Session ThOD. There are 4 abstracts in this session.

Session: Theory & Simulation, time: 4:00-4:25
Deep neural network processing of DEER data
Steven Worswick1; James Spencer1; Gunnar Jeschke2; Ilya Kuprov1
1University of Southampton, Southampton, United Kingdom; 2ETH Zurich, Zurich, Switzerland
Double electron-electron resonance (DEER) is an essential EPR tool, used to measure distances in paramagnetic or paramagnetically tagged biomolecules. DEER spectroscopy involves recording a dipolar modulation signal between two unpaired electrons and running a Tikhonov regularised fitting to extract the distance distribution. The procedure runs into difficulties when more than two unpaired electrons are present, or when their spin exceeds 1/2. Here we describe an attempt to process DEER data using neural networks trained on large databases of simulated data. Accuracy and reliability of neural network outputs from experimental data was found to be unexpectedly high. The networks are also able to identify ambiguous and corrupt datasets.

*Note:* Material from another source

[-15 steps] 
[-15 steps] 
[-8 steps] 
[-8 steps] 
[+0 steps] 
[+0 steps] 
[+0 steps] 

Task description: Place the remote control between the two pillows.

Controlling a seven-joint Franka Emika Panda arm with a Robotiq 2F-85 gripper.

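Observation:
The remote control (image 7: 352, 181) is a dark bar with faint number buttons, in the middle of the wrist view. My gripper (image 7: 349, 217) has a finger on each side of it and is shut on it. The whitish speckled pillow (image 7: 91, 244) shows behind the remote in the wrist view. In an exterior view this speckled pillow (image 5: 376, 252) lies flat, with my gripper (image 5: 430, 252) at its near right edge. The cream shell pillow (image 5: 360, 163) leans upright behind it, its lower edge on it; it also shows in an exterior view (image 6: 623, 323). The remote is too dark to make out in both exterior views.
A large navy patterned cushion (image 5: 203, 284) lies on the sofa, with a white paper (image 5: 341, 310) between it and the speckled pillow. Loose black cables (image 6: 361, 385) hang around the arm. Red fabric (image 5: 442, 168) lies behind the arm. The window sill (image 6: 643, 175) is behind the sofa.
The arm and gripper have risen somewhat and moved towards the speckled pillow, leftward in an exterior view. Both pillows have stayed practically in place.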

Session: Theory & Simulation, time: 4:25-4:50
Solving Structures with Weighted Dice: Routine Application of Quantum Chemistry to NMR Problems
R. Thomas Williamson
Merck & Co., Inc., Rahway, NJ
Theoretical calculations of molecular geometries and NMR parameters have advanced in recent times. These calculations provide a framework for the design of novel NMR experiments and revitalization of older experiments. Applications important within the pharmaceutical industry include calculations to support studies aimed at defining the constitution and configuration of small molecules, analysis of peptides in anisotropic media, conformational sampling, and spectral simulations for the analysis of crystal structures. Theoretical methods based on QM DFT calculations provide better strategies for choosing the optimal experiment for a specific task (e.g. using HMBC vs. ADEQUATE). It is now common to simultaneously utilize two or three orthogonal methods simultaneously (e.g. RDC/RCSA, chemical shifts, J-couplings, NOE/ROE, etc.) to afford robust structure confirmation.

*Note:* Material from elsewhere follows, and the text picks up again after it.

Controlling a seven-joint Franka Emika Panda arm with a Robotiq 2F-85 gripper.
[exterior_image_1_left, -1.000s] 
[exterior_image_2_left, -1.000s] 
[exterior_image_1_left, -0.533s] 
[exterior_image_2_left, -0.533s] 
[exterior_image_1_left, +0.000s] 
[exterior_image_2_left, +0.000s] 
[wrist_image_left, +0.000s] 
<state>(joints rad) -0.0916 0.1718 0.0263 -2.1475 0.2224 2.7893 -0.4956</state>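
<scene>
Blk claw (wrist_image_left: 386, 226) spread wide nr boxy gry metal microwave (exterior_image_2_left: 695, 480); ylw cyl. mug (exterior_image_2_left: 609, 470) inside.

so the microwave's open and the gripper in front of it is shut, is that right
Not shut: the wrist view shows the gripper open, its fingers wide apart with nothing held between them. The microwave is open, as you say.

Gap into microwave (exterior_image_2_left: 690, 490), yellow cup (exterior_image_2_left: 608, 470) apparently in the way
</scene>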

Session: Theory & Simulation, time: 4:50-5:05
Predicting 1H and 13C Chemical Shifts of Molecular Crystals with DFT Accuracy Using Machine Learning
Federico Maria Paruzzo; Albert Hofstetter; FĂ©lix Musil; De Sandip; Michele Ceriotti; Lyndon Emsley
EPFL, Lausanne, Switzerland
Chemical shift based solid-state NMR approaches are emerging as powerful methods for structure elucidation of amorphous materials and crystalline solids. However, the approaches suffer from high computational costs associated with the required chemical shift calculations. We present a machine learning model based on Gaussian Process Regression and local SOAP fingerprints, which was recently shown to achieve density functional theory (DFT) accuracy for energy and force calculations. The model is trained on the DFT calculated chemical shifts of a set of molecular crystals. The prediction performance is demonstrated to achieve accuracy comparable with DFT for a set of 500 randomly selected molecular crystals, while reducing the calculation time from hours to seconds per structure.

Session: Theory & Simulation, time: 5:05-5:20
SIMPAIN - SIMPAIN - Simulation Package for Analytical Insight  into complex pulse sequences in Nuclear Magnetic Resonance 
Anders Bodholt Nielsen
Interdisciplinary Nanoscience Center (iNANO), Aarhus C, Denmark
We introduce a new simulation package to analyze complex pulse sequences in NMR. The program can be employed to approximate an effective time-independent Hamiltonian under static or magic-angle-spinning (MAS) conditions. We show that by transforming each individually spin into a radio-frequency (rf) interaction frame, we can calculate the effective Hamiltonian up to 2. order. As examples of pulse sequence, we analyze TOCSY experiments in liquid-state NMR and the effect of anisotropic chemical shift (CSA) under MAS.